The Ava bracelet is enabled by sensors to detect the fertile window in woman’s cycle in real time, recording nine physiological factors that correspond with the rise in hormones indicating the onset of ovulation. While the company didn’t share specific numbers with MobiHealthNews, von Bidder estimated total users – all in the United States –at a couple thousand.

“We’ve had very good response, and now we are starting to hear about the first pregnancies since using the tracker,” von Bidder said.

Shortly after the launch, Ava concluded a clinical study at the University Hospital of Zurich that showed the device accurately detected an averaged of 5.3 fertile days per cycle with 89 percent accuracy. Building on that, the company has begun a second study at the same hospital with a larger sample size (around 200), which will all go towards helping the company advance the capabilities of its device.

“When we set out to do this, we wanted to have a device for women to understand what is going on with their bodies at different stages of life – from wanting to avoid pregnancy, getting pregnant, spacing time between babies, maybe menopause,” von Bidder said. “Fertility made a lot of sense to start, but we were surprised that a lot of the feedback we got was from women trying not to get pregnant.”

While they are far away from the day where women could use the Ava tracker exclusively as a form of birth control, von Bidder said the company’s ultimate goal is to someday provide just that. The company is looking to hire more data scientists and also work with ob-gyns. 

“It is my very strong personal mission to some day do this, this holy grail of making a device and app that can work as contraception,” said von Bidder. “That’s going to be a much bigger challenge that will require many more studies and specific targeting at a particular audience.”

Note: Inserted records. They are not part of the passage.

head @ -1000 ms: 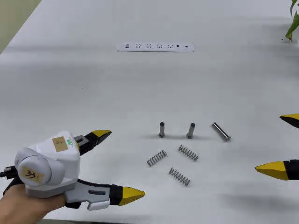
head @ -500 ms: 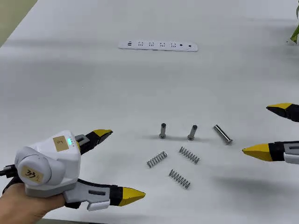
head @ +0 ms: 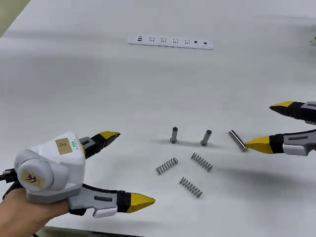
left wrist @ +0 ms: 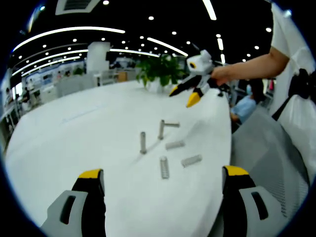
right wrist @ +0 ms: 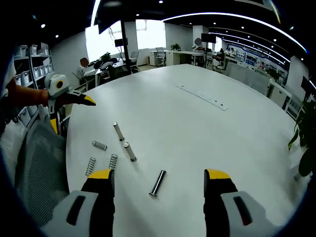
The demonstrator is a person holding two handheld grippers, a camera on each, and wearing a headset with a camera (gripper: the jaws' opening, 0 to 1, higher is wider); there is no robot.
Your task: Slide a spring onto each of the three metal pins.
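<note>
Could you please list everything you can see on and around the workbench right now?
Power strip: one, white, far side of the table.
Upright metal pins: two, grey, mid-table, side by side.
Lying metal pin: one, grey, right of them.
Springs: three, grey, loose in front of the pins.
Table: one, white.
Plant: one, green, far right.
Left gripper: open, yellow-tipped, near left, held by a hand.
Right gripper: open, yellow-tipped, right.

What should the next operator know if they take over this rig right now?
Left hand-held gripper: open, empty, above the table's near edge.
Right hand-held gripper: open, empty, one tip beside the lying pin.
Two upright pins stand left of it in the head view; three springs lie loose in front of them.
Done: nothing, no spring on a pin.
Left: all three springs; lying pin probably needs holding first.
</note>
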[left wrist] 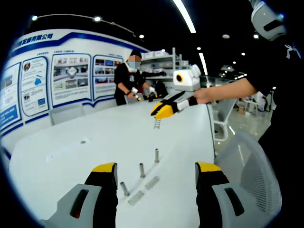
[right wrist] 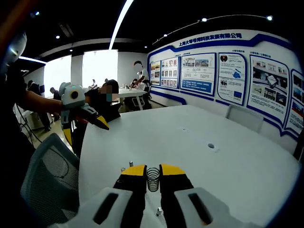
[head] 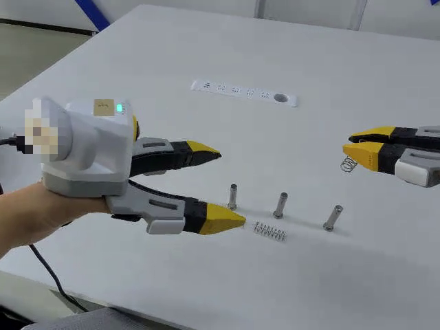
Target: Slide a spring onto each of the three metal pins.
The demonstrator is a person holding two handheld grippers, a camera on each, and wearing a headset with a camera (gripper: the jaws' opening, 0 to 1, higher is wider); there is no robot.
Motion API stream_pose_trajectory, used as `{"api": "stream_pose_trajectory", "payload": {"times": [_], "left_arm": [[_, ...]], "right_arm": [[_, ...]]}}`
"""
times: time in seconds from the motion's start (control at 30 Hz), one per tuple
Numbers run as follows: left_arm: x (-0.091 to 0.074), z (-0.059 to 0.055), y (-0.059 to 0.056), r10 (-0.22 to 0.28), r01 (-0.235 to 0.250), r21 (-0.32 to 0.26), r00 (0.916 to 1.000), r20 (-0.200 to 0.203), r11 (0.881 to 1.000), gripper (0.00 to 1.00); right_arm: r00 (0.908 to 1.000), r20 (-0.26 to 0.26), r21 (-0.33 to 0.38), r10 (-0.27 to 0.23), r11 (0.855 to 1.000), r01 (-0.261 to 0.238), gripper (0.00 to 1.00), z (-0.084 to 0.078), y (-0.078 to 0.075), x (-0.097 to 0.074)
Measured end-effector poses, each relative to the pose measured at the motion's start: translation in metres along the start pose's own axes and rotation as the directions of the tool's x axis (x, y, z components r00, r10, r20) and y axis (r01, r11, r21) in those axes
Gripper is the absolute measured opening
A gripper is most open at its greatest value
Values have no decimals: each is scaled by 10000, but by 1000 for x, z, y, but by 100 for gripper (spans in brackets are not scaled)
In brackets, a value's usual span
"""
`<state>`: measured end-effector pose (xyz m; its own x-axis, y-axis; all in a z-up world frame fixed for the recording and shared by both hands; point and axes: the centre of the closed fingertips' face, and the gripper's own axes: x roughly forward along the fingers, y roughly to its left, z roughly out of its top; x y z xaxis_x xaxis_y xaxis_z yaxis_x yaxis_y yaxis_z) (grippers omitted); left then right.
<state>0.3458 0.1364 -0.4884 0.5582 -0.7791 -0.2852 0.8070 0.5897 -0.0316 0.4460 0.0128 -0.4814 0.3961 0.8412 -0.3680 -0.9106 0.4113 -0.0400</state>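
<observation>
Three upright metal pins (head: 233, 196) (head: 280, 204) (head: 333, 216) stand in a row on the white table (head: 206, 41). One loose spring (head: 269, 232) lies just in front of the middle pin. In the left gripper view two springs (left wrist: 152, 183) (left wrist: 136, 197) lie beside the pins (left wrist: 141, 170). My left gripper (head: 218, 185) is open, its tips just left of the first pin, nothing between them. My right gripper (head: 350, 147) hovers above the table to the right of the pins, shut on a small spring (head: 349, 163) (right wrist: 152, 179) that hangs from its tips.
A white power strip (head: 244, 93) lies flat farther back on the table. A mesh chair (left wrist: 256, 171) stands at the table's near edge. A person (left wrist: 129, 78) works at the far end of the room.
</observation>
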Motion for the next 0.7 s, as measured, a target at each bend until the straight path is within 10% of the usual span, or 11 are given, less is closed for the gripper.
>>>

For example, von Bidder said, she doesn’t see a day where Ava is marketed to college students with wildly fluctuating schedules or diets, but for women who are older and in committed relationships and willing to put in the study time it takes for the tracker to understand fully their cycle and fertility.

“We see a lot more understanding and conversation out there around women’s health and reproductive health choices, and on one hand, that’s really good,” von Bidder said. “On the other, you are still stuck with the options you have. We want to create a solution that we would all personally want to use.”